Business Intelligence extracted from new types of growing volumes of data has led companies to use dedicated systems optimized for the different business. This approach can make inefficient use of storage. Spare capacity in one effort goes idle, while another group's effort requires buying additional capacity. This increases CAPEX spending and its impact on IT budgets is compounded by an associated increase in OPEX costs as the added devices must be managed and maintained, take data center space, and must be powered and cooled.

This approach also results in siloing which further complicates the matter. Siloing also prevents organizations from realizing the advantages of a whole-company view of its data. Additionally, since of the same data (a costumer sales database or stock market indices, for example) might be used by different groups for different purposes, having multiple versions of this data increases the total data volume. It also increases the need for multiple data entry, which contributes to multiple versions of the truth.

Making matters worse, by using an optimized storage solution to match the various analytics application's performance needs, there are often different storage product lines used throughout the organizations. Each type of storage system would typically have it sown storage management system. This is often the case even if all of the systems come from one vendor.

All this had led to development of new tools to manage Data.

Data Transfer

Traditional WAN-based transport methods cannot move terabytes of data at the speed dictated by businesses; they use a fraction of available bandwidth and achieve transfer speeds that are unsuitable for such volumes, introducing unacceptable delays in moving data around. It is also not logical to move around terabytes of data in a day for processing on different nodes.

Other methods like moving the data physically by writing it to a disk and then transporting the physical disk too have limitations as by the time data reaches to a processing facility, it may have already changed.

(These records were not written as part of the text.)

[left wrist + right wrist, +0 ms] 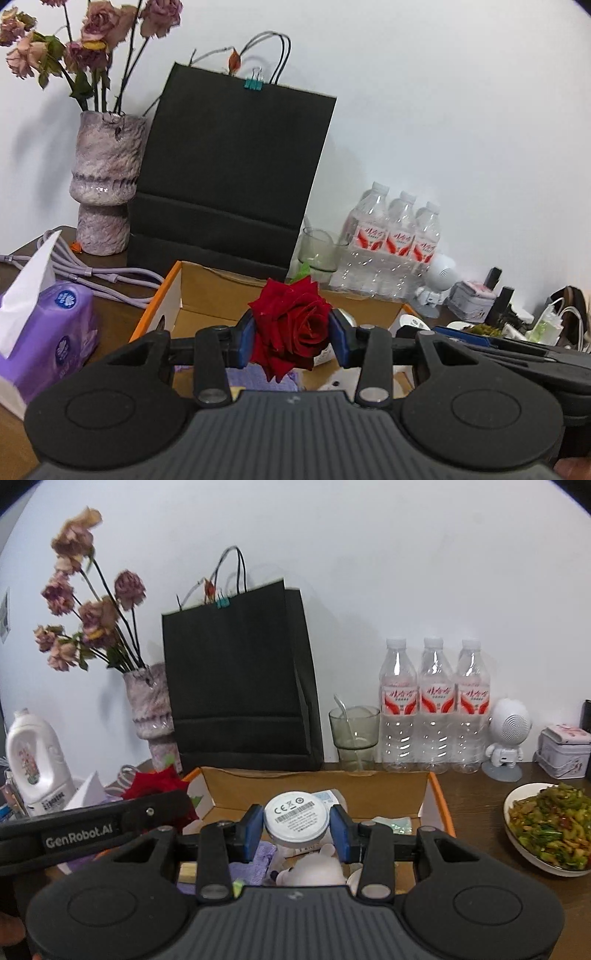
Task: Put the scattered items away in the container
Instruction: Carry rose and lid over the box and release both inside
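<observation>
The left gripper [291, 338] clamps a red rose [290, 328] and the right gripper [295, 825] clamps a white disc [295, 821], both over the cardboard box [314, 786] in front of the black bag [236, 672] at the table's back edge.

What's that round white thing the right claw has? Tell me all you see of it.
The disc is a squat white puck, plastic by its look. Its flat face, tilted toward the camera, bears printed marks and a barcode. The right claw is shut on it, blue pads pressing its sides, holding it above the open box.
</observation>
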`<act>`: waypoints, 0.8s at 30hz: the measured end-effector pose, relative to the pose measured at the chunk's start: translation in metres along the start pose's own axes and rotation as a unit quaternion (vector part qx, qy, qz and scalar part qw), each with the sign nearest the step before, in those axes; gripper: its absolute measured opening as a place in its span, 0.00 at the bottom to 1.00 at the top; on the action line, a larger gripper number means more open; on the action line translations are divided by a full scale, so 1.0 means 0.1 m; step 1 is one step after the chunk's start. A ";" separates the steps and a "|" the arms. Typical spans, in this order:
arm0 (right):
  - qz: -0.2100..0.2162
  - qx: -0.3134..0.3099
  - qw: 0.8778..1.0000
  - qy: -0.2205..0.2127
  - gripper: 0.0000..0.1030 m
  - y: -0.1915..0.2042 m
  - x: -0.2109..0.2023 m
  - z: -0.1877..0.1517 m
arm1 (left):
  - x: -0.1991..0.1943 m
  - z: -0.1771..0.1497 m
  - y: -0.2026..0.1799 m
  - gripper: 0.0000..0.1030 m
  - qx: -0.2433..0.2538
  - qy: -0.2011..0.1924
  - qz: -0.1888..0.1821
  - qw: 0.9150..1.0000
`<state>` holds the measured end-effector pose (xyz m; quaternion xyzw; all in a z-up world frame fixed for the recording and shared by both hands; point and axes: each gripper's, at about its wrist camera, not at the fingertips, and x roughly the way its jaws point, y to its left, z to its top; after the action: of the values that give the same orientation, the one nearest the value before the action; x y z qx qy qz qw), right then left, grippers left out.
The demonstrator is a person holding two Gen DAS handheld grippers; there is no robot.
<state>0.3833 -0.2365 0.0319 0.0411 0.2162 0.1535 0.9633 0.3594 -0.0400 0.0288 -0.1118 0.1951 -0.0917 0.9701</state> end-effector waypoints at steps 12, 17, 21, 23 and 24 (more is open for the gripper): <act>-0.011 -0.003 0.999 0.038 0.37 -0.06 0.28 -0.15 | 0.27 -0.15 0.08 0.41 0.022 0.037 0.026 0.999; -0.010 -0.004 0.999 0.041 0.37 -0.06 0.29 -0.15 | 0.29 -0.16 0.04 0.41 0.030 0.040 0.025 0.998; -0.011 -0.005 0.999 0.046 0.37 -0.07 0.31 -0.15 | 0.31 -0.18 0.03 0.41 0.034 0.044 0.027 0.998; -0.012 -0.004 0.999 0.049 0.37 -0.07 0.33 -0.16 | 0.30 -0.18 0.03 0.41 0.036 0.043 0.028 0.998; -0.013 -0.004 0.999 0.050 0.38 -0.08 0.33 -0.17 | 0.30 -0.18 0.02 0.41 0.036 0.043 0.029 0.998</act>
<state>0.4067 -0.2330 0.0025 0.0271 0.2638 0.1438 0.9534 0.3800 -0.0477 0.0011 -0.0668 0.2362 -0.0755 0.9665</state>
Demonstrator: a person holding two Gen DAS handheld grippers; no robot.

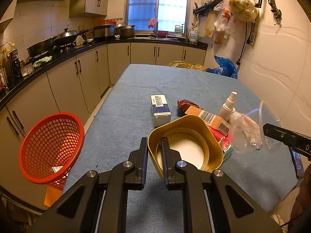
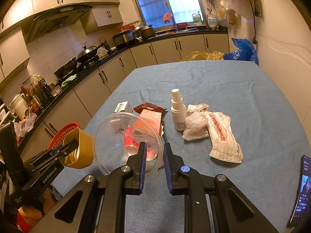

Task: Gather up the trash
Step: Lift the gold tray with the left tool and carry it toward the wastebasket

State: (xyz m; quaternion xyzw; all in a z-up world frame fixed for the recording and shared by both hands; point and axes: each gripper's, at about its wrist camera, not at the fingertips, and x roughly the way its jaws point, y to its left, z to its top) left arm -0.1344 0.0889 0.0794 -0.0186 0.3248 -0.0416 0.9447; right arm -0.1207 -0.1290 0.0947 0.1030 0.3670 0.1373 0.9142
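Note:
My left gripper (image 1: pixel 154 145) is shut on the rim of a gold tin container (image 1: pixel 194 128), one finger inside and one outside; it also shows in the right wrist view (image 2: pixel 81 145). My right gripper (image 2: pixel 154 149) is shut on the rim of a clear plastic bowl (image 2: pixel 116 134), also visible in the left wrist view (image 1: pixel 250 130). A red mesh basket (image 1: pixel 50 145) stands off the table's left edge with a small box inside. On the blue table (image 2: pixel 233 89) lie a blue-white box (image 1: pixel 160 108), an orange box (image 1: pixel 211 118), a brown wrapper (image 2: pixel 149 106), a white spray bottle (image 2: pixel 177 112), a crumpled plastic bag (image 2: pixel 196 122) and a white packet (image 2: pixel 223 137).
A phone (image 2: pixel 301 192) lies at the table's right edge. Kitchen counters with pots (image 1: pixel 58 42) run along the left and back. Blue bag (image 1: pixel 223 68) and yellow bag (image 1: pixel 186 65) sit beyond the table's far end. A tiled wall is on the right.

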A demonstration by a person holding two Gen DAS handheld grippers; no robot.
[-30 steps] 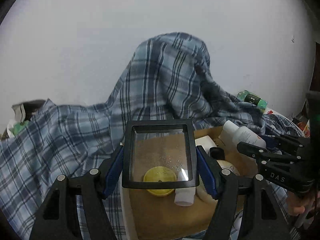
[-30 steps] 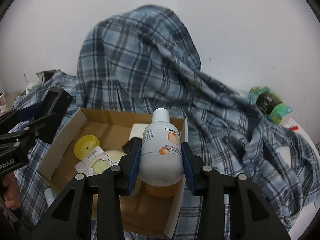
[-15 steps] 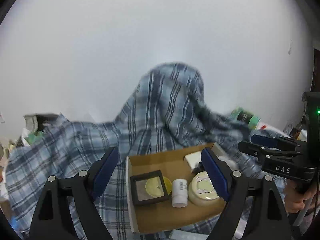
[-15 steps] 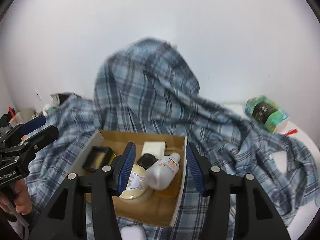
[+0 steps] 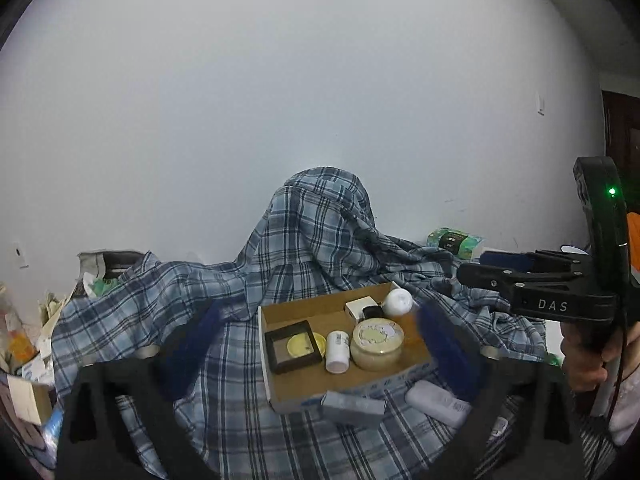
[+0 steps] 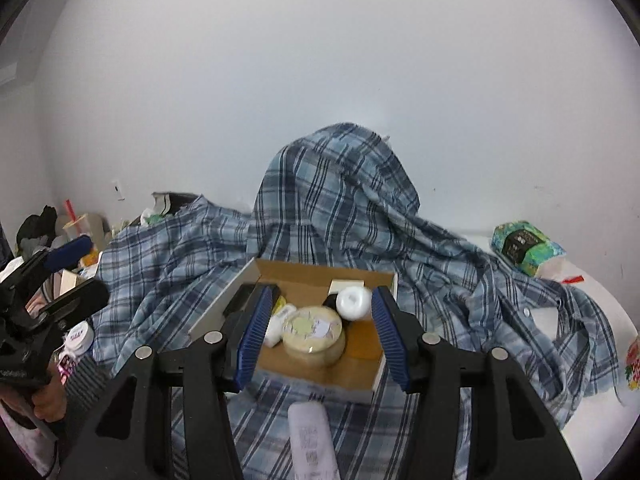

New innovative techniques need to be employed to minimize transfer of data over the network.

Big Data

Advances in computing technologies have led to the advent of big data, which usually refers to very large quantities of data, usually at the petabyte scale. Using traditional data analysis methods and computing, working with such large (and growing) datasets is difficult, even impossible.

Doug Laney attribute 3Vs to data. They are Velocity, Volume and Variety. In other words high Volume, Velocity and Variety (3 Vs) are the attributes of a data that characterize it into a Big Data.

3Vs

Theoretically speaking, infinite data would yield infinite information, which would render extracting insights or intelligence impossible.

In response, the relatively new field of data science uses machine learning (and other artificial intelligence - AI) methods that allow for efficient applications of analytic methods to big data.